▶ **Exercise requirements**:
Once a line is found to contain "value", copy it out of the listing.

▶ **Data**:
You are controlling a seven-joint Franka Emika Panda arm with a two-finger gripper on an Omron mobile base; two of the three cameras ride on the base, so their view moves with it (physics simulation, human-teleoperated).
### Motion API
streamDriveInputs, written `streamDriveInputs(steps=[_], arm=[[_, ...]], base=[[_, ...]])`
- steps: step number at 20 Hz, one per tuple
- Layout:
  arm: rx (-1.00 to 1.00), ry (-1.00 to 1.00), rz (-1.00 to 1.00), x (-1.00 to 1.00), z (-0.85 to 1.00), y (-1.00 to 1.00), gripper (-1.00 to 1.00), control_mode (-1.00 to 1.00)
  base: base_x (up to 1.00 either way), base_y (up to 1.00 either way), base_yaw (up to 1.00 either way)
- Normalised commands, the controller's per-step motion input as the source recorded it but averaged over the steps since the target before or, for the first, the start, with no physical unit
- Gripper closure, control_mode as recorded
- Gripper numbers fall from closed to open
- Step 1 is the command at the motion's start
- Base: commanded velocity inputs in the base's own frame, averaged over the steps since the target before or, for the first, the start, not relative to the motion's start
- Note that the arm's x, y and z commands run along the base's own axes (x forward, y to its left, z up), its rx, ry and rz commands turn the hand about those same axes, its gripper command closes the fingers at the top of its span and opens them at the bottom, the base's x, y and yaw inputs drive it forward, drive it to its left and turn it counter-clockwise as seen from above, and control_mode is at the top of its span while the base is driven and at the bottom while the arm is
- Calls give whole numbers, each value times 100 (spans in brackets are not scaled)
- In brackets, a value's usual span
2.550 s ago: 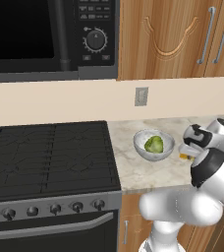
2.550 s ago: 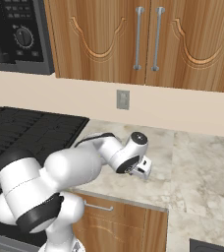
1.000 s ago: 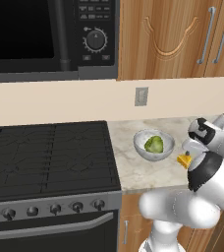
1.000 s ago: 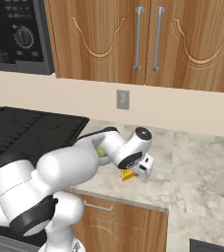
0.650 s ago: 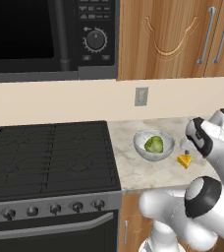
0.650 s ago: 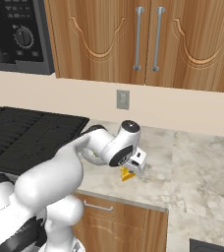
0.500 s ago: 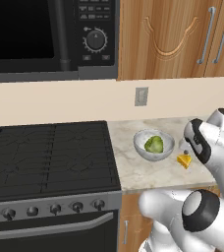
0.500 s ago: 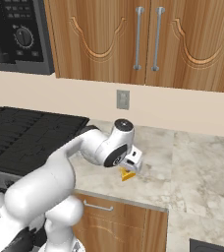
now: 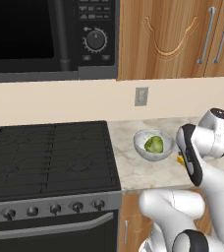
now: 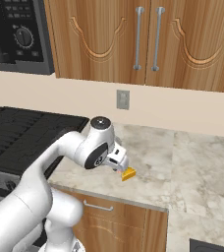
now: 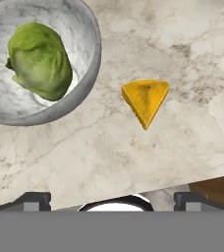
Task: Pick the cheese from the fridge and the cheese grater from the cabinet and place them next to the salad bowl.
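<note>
Cheese (image 11: 144, 100) now released onto table (image 11: 192, 128) just beside salad bowl (image 11: 87, 74); claw (image 11: 112, 201) opened and lifted clear above it.

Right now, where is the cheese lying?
The cheese lies flat on the marble counter, just beside the salad bowl without touching it; the right base view shows it near the counter's front edge, below the gripper.
</note>
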Motion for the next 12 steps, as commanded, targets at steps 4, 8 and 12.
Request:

▶ **Answer to this task**:
- Calls give whole numbers, each value times 100 (spans in brackets are not scaled)
- In brackets, a value's usual span

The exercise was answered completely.